Small interfering RNA (siRNA) transfection
siRNAs (GenePharma) were mixed with DharmaFECT 3 transfection reagent (Catalog# T-2003–03, Dharmacon) followed the manufacturer’s instruction and added to the macrophages at a final concentration of 20 nM for 48 h. The sequence of si-IFNGR1 is 5’-CCGGGCCAGAGTTAAAGCTAAGGTTCTCGAGAACCTTAGCTTTAAC.
TCTGGCTTTTTG-3’ (SHCLNG-NM_010511), IFNGR1 siRNA-Sigma.
Statistical analysis
Data were processed using GraphPad Prism 8.0.1 software. The Kaplan–Meier survival analysis with a log-rank test was used for the horizontal grid test comparisons. Histological data were analyzed using the Mann–Whitney test. Two-way ANOVA with Tukey’s multiple comparison test was applied for other comparisons. P-value < 0.05 was considered as statistical significance.
Results
BCAA catabolism in adipose tissue macrophages is altered in HFD-induced obesity mice.

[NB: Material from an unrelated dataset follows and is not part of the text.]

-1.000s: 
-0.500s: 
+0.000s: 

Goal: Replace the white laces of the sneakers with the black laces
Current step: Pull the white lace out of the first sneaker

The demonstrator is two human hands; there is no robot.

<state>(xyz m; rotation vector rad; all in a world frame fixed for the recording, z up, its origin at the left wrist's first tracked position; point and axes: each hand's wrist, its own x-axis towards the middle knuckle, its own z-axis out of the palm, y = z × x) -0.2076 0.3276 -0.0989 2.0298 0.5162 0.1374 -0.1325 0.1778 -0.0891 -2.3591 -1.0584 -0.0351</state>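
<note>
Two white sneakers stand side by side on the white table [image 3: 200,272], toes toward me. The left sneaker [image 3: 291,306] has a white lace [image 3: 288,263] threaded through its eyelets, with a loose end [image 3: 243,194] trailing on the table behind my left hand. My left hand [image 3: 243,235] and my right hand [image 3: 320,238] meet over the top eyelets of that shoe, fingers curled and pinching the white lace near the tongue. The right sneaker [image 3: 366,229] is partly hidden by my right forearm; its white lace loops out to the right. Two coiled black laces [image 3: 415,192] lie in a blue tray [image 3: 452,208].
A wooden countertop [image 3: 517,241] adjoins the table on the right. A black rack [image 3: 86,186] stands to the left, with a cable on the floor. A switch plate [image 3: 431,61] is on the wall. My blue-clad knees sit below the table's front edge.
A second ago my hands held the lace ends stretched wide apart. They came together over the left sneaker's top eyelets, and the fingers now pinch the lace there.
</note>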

20 C57B/L mice (8 weeks around 22 g) male mice were randomly divided into 2 groups. The STC group was fed a standard chow diet, the HFD group was fed a high-fat diet, and the experiment continued for 16 weeks. Every 2 weeks, the body weight and food intake were recorded. After 16 weeks, we sacrificed the mice from the 2 groups and isolated the adipose tissue macrophage for analysis. The body weight of the HFD group was significantly higher (14 weeks P = 0.0001 and 16 weeks P < 0.0001) than the STC group (Fig. 1A), which suggested the HFD-induced obesity mice model has been established successfully. There was higher food intake in the HFD group than the other group too (Fig. 1B). Then the adipose tissue macrophage was isolated and the cellular BCAA and BCKA were extracted for LC/MS/MS measurement, the results showed that in HFD-induced obesity mice, there were the accumulation of both BCAA (Leucine, Isoleucine and Valine) and BCKA (KIC, KMV and KIV) in adipose tissue macrophage (Fig. 1C, D). We have detected the mRNA expression of BCAA catabolic enzymes, the QPCR results indicated that the mRNA levels of BCAT1, BDK, and P-BCKDHA were decreased significantly, and the mRNA expression of PP2CM was significantly increased (Fig. 1E). The results from immunoblotting experiment were consistent with QPCR results (Figs. 1F), the expression of BCAT1, BCAT2,BDK and phosphorylated BCKDH-A were decreased after BCAA supplementation and the expression of PP2CM was increased (Fig. 1G). These results showed that BCAA catabolism in adipose tissue macrophages was disrupted in HFD-induced obesity mice.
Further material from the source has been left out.